Influence of the contacting on the resistance heating of carbon fiber reinforced thermoplastics

Abstract

Particularly in the automotive industry, continuous fiber-reinforced thermoplastics are currently enjoying steadily rising demand. Thermoplastic matrix systems promise shorter cycle times and enhanced joining and recycling characteristics when compared to fiber reinforced thermosets. In order to process continuous fiber reinforced thermoplastics, semi-finished parts are produced first. These are heated and post-processed in a back injection molding process. Design elements such as load transfer elements and ribs are injected onto the flat semi-finished part. To heat the parts, the effect of Joule heating can be utilized. The electrically conductive carbon fibers are heated by an applied voltage. The temperature is distributed through heat conduction into the part's matrix. The use of Joule heating enables high heating rates with low energy consumption.

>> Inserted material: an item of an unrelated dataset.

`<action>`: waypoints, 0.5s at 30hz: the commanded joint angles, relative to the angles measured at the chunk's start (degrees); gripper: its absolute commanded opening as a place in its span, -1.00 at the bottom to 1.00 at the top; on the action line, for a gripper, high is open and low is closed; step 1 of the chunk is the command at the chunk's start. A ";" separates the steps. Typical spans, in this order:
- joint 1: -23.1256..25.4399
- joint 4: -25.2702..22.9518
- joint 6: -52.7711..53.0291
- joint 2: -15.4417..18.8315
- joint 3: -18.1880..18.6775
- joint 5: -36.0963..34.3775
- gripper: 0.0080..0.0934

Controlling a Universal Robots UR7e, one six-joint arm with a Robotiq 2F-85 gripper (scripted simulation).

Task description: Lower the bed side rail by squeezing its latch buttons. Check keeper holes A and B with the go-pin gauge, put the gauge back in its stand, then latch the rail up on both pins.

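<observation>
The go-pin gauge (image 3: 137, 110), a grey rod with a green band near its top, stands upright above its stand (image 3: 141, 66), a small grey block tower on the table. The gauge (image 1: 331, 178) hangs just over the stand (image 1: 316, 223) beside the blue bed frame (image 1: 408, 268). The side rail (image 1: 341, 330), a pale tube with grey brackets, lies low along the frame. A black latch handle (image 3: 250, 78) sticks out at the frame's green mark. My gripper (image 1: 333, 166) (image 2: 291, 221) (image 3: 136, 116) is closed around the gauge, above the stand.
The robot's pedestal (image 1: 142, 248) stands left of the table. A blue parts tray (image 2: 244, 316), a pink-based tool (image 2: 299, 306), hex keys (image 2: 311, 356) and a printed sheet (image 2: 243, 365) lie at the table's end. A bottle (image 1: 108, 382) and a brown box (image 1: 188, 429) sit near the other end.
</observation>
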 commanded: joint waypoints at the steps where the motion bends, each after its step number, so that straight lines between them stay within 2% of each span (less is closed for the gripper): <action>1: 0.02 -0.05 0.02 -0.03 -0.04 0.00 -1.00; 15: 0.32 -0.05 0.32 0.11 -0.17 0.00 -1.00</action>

The industrial application of Joule heating of continuous fiberreinforced thermoplastics requires the specification and investigation of further relationships between the influencing variables. The quality of the heating is significantly influenced by the contacting of the part. Within the scope of this study, heating experiments are compared using a thermographic image system. It is found that higher contact areas yield better heating quality and that rounded corners for the contact pieces additionally improve the temperature distribution.